I finished Mass Effect yesterday. I had no idea what to do - I'd become so involved in the story and the characters. At the end, everyone thought I was dead, and I didn't know if I was (well, my character, you know), and I was so upset. But she was ok! Hoorah! Anyway, so I ended up just starting the game again. It's just the best :)

I'm actually quite excited about Bianca staying at Jimboomba now. I plan to get out there as much as possible with her. It'll be nice to stay in the country and have all that open space. I might ask her to teach me to drive, really basic of course. The backyard is big enough, and she's got an auto so it'll be like starting on easy. Lol. Totally illegal of course - she's only on her Ps. Although, if it's in the backyard, is it still illegal? Who knows.

Saturday, July 11, 2009

Maybe you would've been something I'd be good at.
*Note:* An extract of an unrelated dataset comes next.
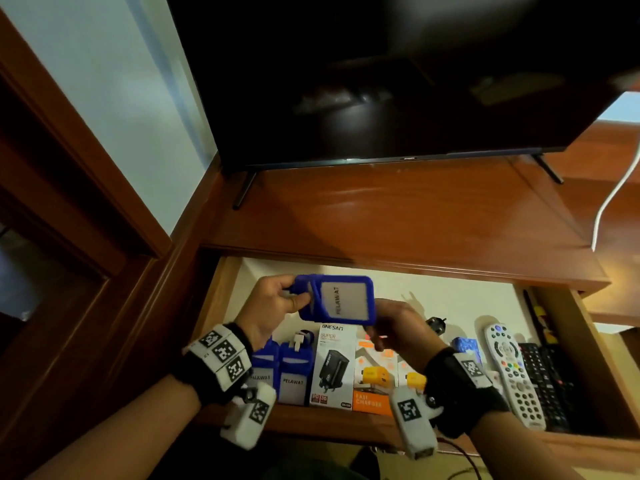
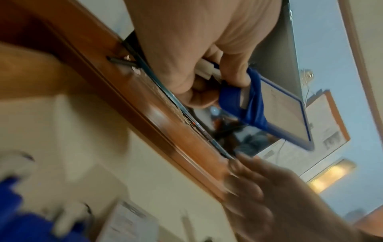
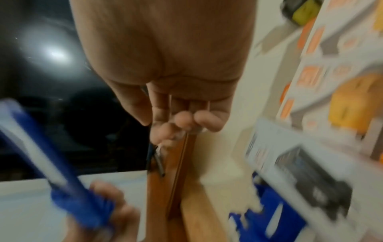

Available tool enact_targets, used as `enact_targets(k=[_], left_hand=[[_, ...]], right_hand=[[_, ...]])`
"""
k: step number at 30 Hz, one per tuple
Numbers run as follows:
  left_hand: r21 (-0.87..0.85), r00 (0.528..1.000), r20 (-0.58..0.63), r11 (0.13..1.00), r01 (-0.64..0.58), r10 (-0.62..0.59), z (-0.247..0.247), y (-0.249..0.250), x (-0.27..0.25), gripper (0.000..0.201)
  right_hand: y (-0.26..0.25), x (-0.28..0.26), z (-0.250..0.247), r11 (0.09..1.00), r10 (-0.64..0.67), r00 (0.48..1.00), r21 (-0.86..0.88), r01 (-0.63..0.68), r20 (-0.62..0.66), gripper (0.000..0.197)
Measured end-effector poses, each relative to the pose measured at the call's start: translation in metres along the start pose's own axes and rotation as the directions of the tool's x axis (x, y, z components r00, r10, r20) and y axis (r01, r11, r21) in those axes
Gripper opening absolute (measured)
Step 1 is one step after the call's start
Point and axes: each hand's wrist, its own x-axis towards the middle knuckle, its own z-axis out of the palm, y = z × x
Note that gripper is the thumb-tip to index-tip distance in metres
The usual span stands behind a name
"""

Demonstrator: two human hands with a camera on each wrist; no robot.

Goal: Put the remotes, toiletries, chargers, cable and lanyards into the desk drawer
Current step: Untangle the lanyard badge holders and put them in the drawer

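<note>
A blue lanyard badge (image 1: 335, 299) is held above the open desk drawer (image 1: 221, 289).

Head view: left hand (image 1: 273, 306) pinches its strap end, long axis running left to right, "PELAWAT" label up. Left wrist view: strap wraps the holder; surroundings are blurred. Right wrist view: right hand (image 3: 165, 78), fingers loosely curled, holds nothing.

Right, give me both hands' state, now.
Left hand: grips the blue badge holder, strap wrapped round it.
Right hand: fingers loosely curled, holding nothing.

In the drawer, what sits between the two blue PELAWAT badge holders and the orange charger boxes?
The white ONESAM charger box stands between the badge holders and the orange charger boxes, clearest in the head view.
</note>
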Motion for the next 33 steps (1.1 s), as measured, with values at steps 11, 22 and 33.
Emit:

Ok, so I've got my hopes up. I promised myself I wouldn't. But here I am, fingers crossed, getting all excited and nervous. I met this guy online a few months ago and we're meeting in person on Tuesday. He seems perfect for me - intelligent, funny; he can spell and use grammar correctly and gets as annoyed about it as I do. He has a career. He also really seems into me. We're meeting for 45 minutes (his lunch break) at MacDonald's, because we both hate anything close to formal. So at least if it's awkward it's also short. I really want to click with this guy. To be honest, I really want to fall head over heels in love with this guy. God help me (says the atheist?).

If it doesn't work out, I'll just go back to wooing Bianca I guess. Though I might just marry my DS.

Bianca's going to stay out at Jimboomba for 6 weeks. It's ages away. I don't like this at all. Bah.

Monday, July 6, 2009

I don't belong here, we've gotta move on here.

I still wonder why Bianca and Jess love me. As far as I can tell, it's unconditional and real and honest. This doesn't click in my head - people don't love unconditionally. In my experience, that is a lie. Although I guess people can love others but not like them - right? Can you love someone but not want them around? Not care? I don't really know. I didn't think so but people are inexplicably confusing. Either way, I don't understand the fact that they love me, even though I love them too. Sometimes I really wish that my past was different so I could just trust in things. So I could just believe what people tell me and not question it.

I have a trojan on my computer. I'm about to run AVG. I hope it gets rid of it because I HATE formatting. Ugh ugh ugh. I tried to download a keygen for Office 2007. Epic fail, Tara.

I'm getting my hair cut today :) Just trimming the layers and recutting the fringe. Still trying to decide how I want that. Then I'll dye it, which is awesome because it's long overdue. Regrowth to the max, ick. The regrowth looks grey! Stupid pale brown natural colour. Then tonight, Bianca and I are going to Montezuma's for dinner :) I love that place, I've only been once. It's so good and they have the best mocktails ever. After that we're marathoning The Office season 5. Hell yes. Should be totally rad.